• _Work to be completed_:
Once the pictures are set aside, copy the data below exactly as it stands.
◆ ◆ ◆ ◆ ◆ ◆ ◆
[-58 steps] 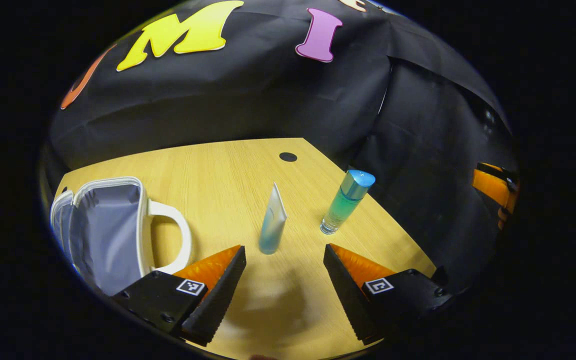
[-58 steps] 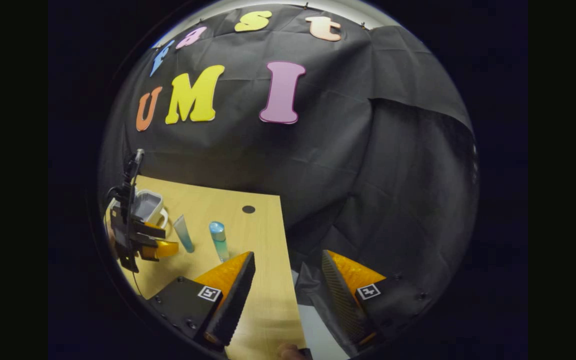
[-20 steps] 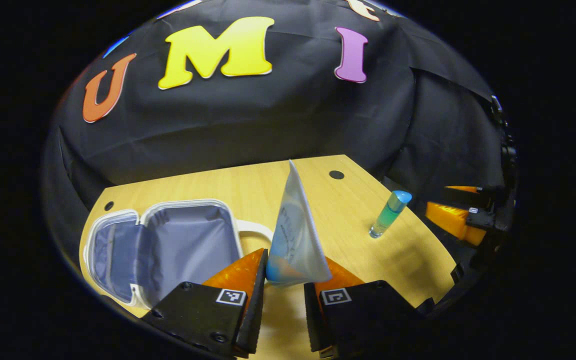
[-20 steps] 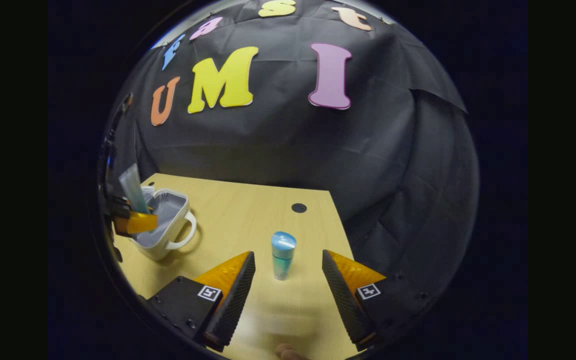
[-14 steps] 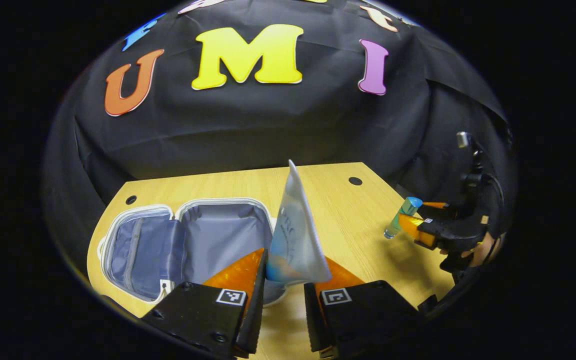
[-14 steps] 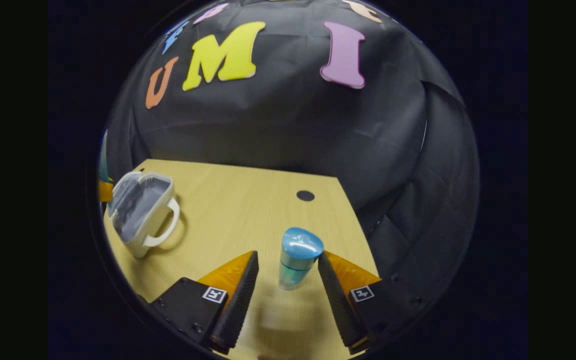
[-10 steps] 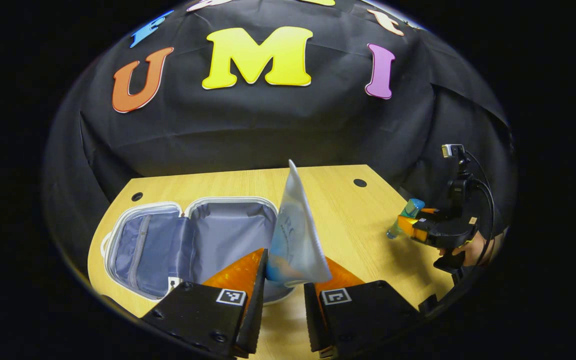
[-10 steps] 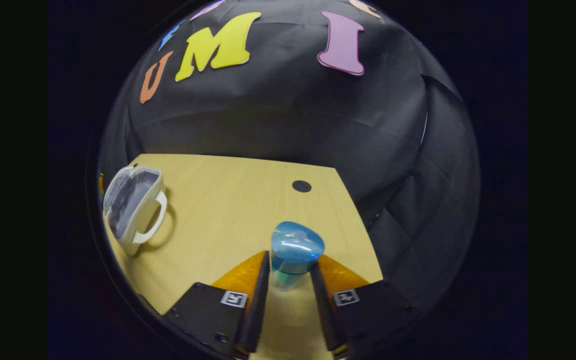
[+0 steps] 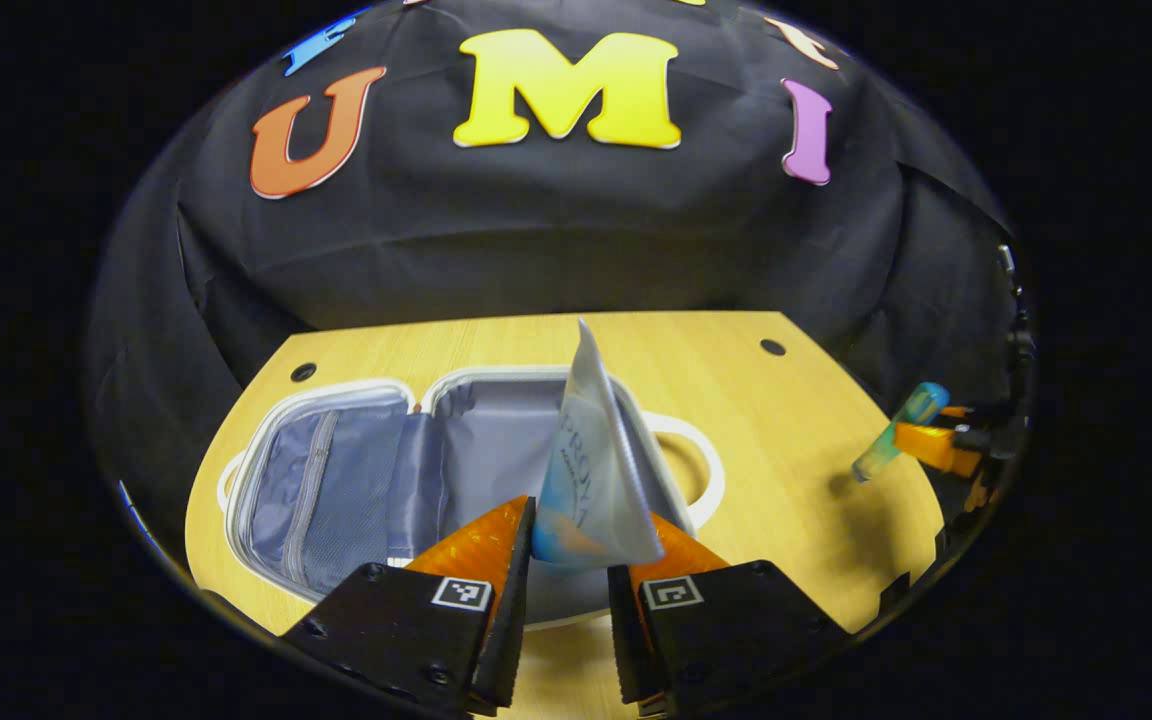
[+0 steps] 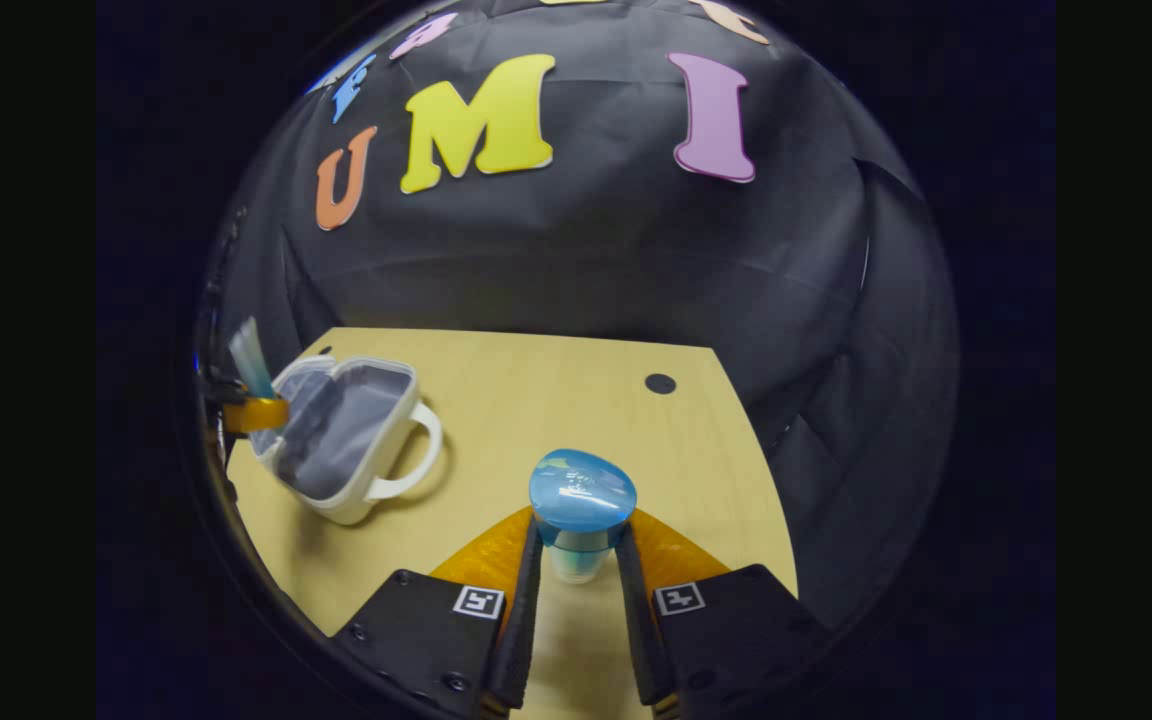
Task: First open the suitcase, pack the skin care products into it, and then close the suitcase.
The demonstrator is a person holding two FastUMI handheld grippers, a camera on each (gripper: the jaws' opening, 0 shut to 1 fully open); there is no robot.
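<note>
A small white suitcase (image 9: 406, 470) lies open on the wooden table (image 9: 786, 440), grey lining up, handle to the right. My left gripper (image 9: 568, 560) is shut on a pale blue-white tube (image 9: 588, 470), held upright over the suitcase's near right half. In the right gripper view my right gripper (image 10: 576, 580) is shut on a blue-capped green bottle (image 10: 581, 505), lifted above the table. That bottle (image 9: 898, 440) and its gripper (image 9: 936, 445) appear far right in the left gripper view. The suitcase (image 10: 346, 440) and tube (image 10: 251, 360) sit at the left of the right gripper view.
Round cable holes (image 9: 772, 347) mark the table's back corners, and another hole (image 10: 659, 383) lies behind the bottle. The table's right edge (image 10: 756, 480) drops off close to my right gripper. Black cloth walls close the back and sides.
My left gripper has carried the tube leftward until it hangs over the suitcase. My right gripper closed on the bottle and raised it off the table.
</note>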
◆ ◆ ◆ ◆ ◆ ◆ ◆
• _Exercise output_:
[-58 steps] 
[-58 steps] 
[-20 steps] 
[-20 steps] 
[-14 steps] 
[-14 steps] 
[-10 steps] 
[-10 steps] 
[+0 steps] 
[+0 steps] 
Task: First open the suitcase, pack the skin care products into it, and then close the suitcase.
The demonstrator is a person holding two FastUMI handheld grippers, a camera on each (gripper: the jaws' opening, 0 shut to 1 fully open); there is no robot.
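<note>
A small white suitcase (image 9: 406, 470) lies open on the wooden table (image 9: 786, 440), grey lining up, handle to the right. My left gripper (image 9: 568, 560) is shut on a pale blue-white tube (image 9: 588, 470), held upright over the suitcase's near right half. In the right gripper view my right gripper (image 10: 576, 580) is shut on a blue-capped green bottle (image 10: 581, 505), lifted above the table. That bottle (image 9: 898, 440) and its gripper (image 9: 936, 445) appear far right in the left gripper view. The suitcase (image 10: 346, 440) and tube (image 10: 251, 360) sit at the left of the right gripper view.
Round cable holes (image 9: 772, 347) mark the table's back corners, and another hole (image 10: 659, 383) lies behind the bottle. The table's right edge (image 10: 756, 480) drops off close to my right gripper. Black cloth walls close the back and sides.
My left gripper has carried the tube leftward until it hangs over the suitcase. My right gripper closed on the bottle and raised it off the table.
</note>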

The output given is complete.